During my work as a full-stack software engineer I'm not learning anything about multithreaded programming. The best programmers I know that work at companies that do technically challenging things know the topic of multithreaded data structures and algorithms pretty well, by intuition.

At university, I followed a course based on the book of Maurice Herlihy [1], the videos are locked. At the time, I barely passed the course because of doing too many courses. So I want to relearn the topic, properly this time.

So I wondered: according to you, what is the best way of learning multithreaded programming?

[1] He also teaches a course, the slides are here somewhere: http://cs.brown.edu/courses/cs176/course_information.shtml


  👤 skinner927 Accepted Answer ✓
The best way to learn anything is to do it, fail, learn from it, and do it again. You’ll never achieve perfection, but each iteration should get better.

Do something simple. Create a terminal weather app.

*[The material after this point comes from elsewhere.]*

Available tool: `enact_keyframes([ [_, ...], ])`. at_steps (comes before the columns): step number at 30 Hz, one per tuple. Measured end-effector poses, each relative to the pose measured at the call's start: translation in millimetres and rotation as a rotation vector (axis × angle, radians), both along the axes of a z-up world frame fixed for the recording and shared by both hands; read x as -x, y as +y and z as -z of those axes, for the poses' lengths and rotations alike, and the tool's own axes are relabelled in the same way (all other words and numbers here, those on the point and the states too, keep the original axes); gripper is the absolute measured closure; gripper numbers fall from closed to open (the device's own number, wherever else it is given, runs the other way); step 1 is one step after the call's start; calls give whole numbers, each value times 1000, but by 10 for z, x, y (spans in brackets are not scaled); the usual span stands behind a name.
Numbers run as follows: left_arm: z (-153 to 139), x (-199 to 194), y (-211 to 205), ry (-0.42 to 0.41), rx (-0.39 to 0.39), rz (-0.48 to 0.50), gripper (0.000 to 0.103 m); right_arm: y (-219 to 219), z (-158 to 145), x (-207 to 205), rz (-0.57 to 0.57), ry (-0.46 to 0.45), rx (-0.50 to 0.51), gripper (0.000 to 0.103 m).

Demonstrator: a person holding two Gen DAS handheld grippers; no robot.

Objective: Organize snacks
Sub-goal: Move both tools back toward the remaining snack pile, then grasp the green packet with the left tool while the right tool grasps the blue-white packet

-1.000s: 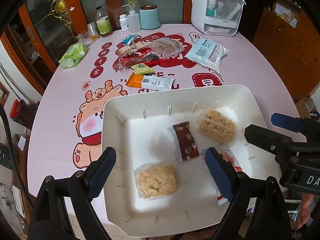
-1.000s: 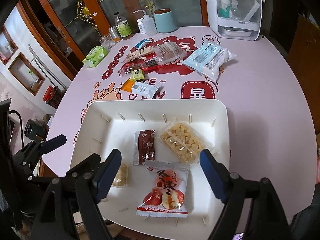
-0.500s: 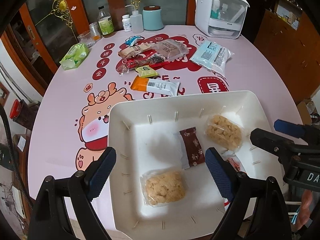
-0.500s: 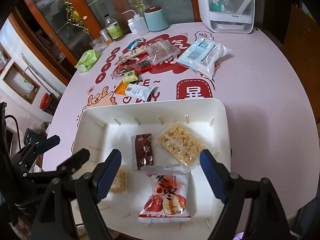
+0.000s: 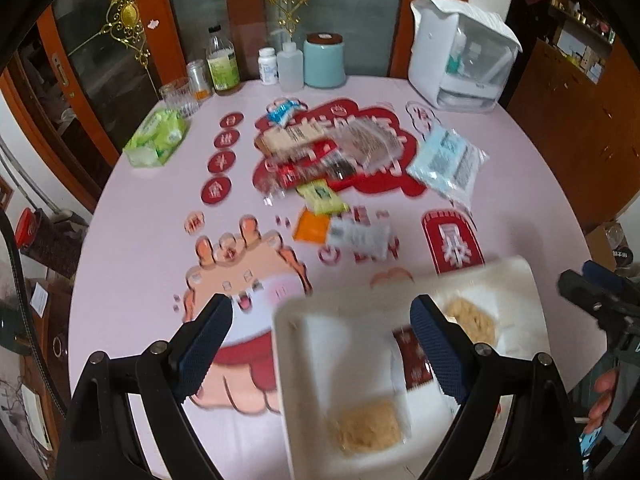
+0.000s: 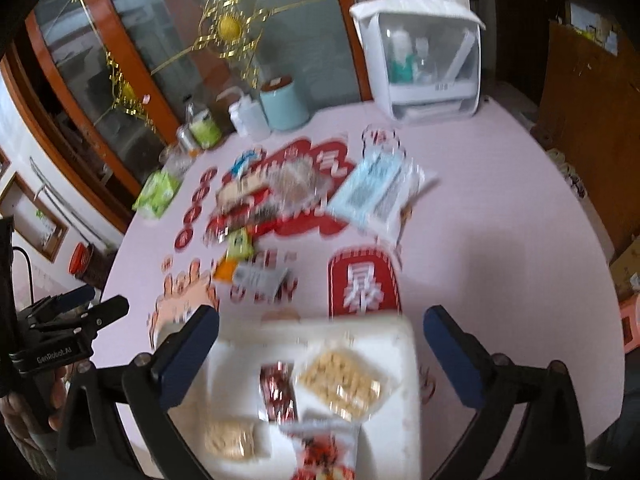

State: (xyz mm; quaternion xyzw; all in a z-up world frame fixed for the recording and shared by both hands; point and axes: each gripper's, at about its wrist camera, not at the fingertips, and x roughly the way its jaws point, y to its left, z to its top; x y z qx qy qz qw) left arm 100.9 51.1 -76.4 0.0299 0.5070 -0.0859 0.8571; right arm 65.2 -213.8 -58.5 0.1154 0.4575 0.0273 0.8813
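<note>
Both the left gripper (image 5: 318,344) and right gripper (image 6: 320,354) hang wide and empty over the white tray (image 5: 316,312). Beyond the tray lies the orange-and-white packet (image 5: 344,234), probably the next pick.

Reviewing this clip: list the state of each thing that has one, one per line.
left gripper: open, empty
right gripper: open, empty
white tray: on the table, partly filled with snacks
dark red packet: lying flat in the tray
light blue packet: on the table, outside the tray
</note>
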Motion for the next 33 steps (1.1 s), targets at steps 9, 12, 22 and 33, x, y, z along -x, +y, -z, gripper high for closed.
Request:
enact_keyframes([
  [9, -183, -830, -84, -24, 0, 79, 13, -361, -76, -1097, 125, 43, -40, 0],
  [12, -62, -1157, -146, -2, -1, 88, 13, -498, 212, -1526, 169, 126, -62, 0],
  [22, 912, -2076, -207, 168, 65, -6, 13, -686, 1366, -2298, 336, 325, -82, 0],
  [33, 1493, -2342, -348, 255, 46, -49, 13, -538, 1714, -2644, 386, 337, 21, 0],
])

Separate the “client” and “backend” into separate processes simply for the complexity of it.

Have the client end process commands, send requests to the backend, and render results.

The backend should receive commands from the client app and send back responses.

I’d suggest staying away from HTTP and try to use a pipe between the two processes and come up with your own protocol.

Bonus points if you make the api non-blocking and the client has to query the backend for results.

Add artificial delays. Add artificial failures. Add logging. Switch to protobufs. Create a distributed backend. Send messages over a queueing/task system instead of a bare pipe. Dockerize it. Simulate hundreds of clients. Go nuts.

Taking a silly simple application and making it overly complex is a good way to learn because you’re not burdened by the complexity of the problem, but instead the burden is on the thing you’re tying to learn.

Practice practice practice.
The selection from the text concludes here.